What to work on.
Find the line holding "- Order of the" in the entries below. Give it again exactly, along with every line after it up to and including the line holding "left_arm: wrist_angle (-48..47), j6".

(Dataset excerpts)
======

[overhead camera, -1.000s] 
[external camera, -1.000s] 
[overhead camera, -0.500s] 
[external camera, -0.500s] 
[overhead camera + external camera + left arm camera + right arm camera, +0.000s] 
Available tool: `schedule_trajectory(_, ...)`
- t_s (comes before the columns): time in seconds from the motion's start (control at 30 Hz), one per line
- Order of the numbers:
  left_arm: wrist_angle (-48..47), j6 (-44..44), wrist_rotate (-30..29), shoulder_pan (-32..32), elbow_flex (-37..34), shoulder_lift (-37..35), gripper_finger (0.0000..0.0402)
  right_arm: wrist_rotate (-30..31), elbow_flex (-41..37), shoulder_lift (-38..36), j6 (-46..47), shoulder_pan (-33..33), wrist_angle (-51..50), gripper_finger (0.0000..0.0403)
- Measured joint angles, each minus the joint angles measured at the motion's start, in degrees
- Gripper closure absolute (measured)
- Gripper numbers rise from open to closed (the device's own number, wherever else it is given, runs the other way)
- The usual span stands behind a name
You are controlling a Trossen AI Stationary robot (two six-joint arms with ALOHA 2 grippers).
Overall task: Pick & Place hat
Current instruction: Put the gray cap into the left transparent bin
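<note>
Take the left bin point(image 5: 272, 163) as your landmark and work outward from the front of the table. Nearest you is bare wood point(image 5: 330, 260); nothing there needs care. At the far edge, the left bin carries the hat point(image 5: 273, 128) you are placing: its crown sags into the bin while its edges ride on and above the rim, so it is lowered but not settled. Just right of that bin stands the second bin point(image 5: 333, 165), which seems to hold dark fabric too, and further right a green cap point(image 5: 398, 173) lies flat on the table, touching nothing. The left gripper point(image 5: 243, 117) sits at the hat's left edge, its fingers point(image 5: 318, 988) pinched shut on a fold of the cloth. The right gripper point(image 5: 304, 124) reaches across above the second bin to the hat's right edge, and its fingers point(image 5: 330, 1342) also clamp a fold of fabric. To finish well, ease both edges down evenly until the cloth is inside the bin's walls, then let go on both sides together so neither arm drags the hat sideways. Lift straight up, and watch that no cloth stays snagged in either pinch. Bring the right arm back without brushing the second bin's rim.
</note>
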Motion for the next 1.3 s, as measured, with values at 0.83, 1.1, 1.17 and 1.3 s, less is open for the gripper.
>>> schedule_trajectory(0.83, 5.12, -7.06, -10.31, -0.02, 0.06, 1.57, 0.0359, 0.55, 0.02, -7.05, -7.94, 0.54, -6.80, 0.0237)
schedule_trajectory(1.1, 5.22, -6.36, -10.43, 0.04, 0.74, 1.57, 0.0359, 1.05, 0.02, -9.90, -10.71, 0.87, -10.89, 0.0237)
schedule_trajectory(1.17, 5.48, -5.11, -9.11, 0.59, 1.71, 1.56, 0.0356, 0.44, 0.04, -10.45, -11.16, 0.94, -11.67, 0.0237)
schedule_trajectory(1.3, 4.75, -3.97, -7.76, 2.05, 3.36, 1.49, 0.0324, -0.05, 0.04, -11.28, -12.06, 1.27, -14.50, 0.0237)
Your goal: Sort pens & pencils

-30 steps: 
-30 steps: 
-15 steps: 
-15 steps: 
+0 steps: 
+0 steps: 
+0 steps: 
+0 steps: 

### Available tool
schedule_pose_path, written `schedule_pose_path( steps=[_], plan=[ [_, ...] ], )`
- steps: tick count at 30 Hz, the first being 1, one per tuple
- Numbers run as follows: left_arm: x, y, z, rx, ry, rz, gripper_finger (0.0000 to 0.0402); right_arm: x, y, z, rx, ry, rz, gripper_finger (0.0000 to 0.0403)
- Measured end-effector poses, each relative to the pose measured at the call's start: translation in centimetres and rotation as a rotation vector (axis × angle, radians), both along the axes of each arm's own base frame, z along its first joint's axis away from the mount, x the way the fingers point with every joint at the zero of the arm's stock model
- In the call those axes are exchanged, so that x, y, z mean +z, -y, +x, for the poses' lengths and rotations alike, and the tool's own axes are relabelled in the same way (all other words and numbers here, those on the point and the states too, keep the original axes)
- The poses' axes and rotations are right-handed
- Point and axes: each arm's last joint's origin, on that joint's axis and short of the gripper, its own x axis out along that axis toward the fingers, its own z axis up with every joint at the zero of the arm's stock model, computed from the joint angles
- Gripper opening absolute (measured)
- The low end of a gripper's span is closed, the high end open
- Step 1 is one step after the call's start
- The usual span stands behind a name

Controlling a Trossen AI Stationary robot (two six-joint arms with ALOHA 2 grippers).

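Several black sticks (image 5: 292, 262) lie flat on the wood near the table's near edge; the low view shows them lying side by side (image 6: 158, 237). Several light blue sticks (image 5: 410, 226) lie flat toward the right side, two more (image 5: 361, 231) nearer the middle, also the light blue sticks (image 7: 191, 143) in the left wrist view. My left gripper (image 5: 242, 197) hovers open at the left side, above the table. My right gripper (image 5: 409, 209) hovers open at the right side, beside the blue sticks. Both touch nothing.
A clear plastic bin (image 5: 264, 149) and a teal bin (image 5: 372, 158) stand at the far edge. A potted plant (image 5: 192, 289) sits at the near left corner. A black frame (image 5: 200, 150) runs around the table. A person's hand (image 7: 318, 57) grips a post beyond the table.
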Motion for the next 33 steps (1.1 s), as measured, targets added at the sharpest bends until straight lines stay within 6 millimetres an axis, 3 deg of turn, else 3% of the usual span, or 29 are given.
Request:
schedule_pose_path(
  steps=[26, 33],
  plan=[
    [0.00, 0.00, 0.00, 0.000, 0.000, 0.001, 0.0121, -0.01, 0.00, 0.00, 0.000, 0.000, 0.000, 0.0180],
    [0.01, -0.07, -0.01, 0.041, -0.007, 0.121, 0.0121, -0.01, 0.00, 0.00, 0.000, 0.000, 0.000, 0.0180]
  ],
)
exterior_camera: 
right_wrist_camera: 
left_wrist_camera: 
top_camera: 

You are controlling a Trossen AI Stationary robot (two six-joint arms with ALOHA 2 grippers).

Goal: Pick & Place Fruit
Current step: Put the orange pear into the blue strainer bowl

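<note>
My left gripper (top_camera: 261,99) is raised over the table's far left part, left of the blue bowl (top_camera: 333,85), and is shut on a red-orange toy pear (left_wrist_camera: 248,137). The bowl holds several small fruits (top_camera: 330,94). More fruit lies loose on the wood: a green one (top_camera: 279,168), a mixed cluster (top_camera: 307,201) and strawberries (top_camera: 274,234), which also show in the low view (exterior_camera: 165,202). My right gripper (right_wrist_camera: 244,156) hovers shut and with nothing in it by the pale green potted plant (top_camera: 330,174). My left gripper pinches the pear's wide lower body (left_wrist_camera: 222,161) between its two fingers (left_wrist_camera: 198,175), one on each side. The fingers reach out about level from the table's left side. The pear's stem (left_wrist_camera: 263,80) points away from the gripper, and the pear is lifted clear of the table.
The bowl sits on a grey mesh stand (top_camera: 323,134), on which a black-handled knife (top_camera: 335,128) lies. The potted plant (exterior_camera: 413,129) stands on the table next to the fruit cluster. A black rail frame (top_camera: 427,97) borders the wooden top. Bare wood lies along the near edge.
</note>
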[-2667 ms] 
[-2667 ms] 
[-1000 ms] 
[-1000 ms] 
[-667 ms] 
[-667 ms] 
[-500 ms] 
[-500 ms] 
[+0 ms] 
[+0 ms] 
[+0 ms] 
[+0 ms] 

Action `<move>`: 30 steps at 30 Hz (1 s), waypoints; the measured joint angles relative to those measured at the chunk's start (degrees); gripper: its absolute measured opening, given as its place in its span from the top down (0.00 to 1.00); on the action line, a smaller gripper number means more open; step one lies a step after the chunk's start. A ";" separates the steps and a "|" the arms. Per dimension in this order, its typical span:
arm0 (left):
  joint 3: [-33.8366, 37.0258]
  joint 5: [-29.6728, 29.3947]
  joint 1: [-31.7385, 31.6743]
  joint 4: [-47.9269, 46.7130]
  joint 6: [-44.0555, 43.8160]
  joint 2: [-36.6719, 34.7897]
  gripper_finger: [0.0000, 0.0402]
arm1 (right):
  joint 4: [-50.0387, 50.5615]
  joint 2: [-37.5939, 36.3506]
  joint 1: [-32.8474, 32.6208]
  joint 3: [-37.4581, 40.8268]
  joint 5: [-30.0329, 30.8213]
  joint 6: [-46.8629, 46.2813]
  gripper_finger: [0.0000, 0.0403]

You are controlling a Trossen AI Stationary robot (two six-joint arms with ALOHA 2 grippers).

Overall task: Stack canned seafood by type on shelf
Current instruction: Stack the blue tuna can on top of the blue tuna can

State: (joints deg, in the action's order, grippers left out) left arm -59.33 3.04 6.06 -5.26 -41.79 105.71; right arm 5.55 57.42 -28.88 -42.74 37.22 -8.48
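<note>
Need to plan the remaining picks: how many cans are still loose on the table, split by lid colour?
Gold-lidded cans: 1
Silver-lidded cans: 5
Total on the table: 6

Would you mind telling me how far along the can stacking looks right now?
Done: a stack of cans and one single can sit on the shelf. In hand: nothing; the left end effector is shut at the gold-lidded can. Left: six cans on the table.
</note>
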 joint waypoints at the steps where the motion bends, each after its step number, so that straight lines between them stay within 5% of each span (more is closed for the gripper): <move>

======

Solution for this task.
- Order of the numbers:
  left_arm: wrist_angle (-48..47), j6 (-44..44), wrist_rotate (-30..29), shoulder_pan (-32..32), elbow_flex (-37..34), shoulder_lift (-37..35), gripper_finger (0.0000..0.0402)

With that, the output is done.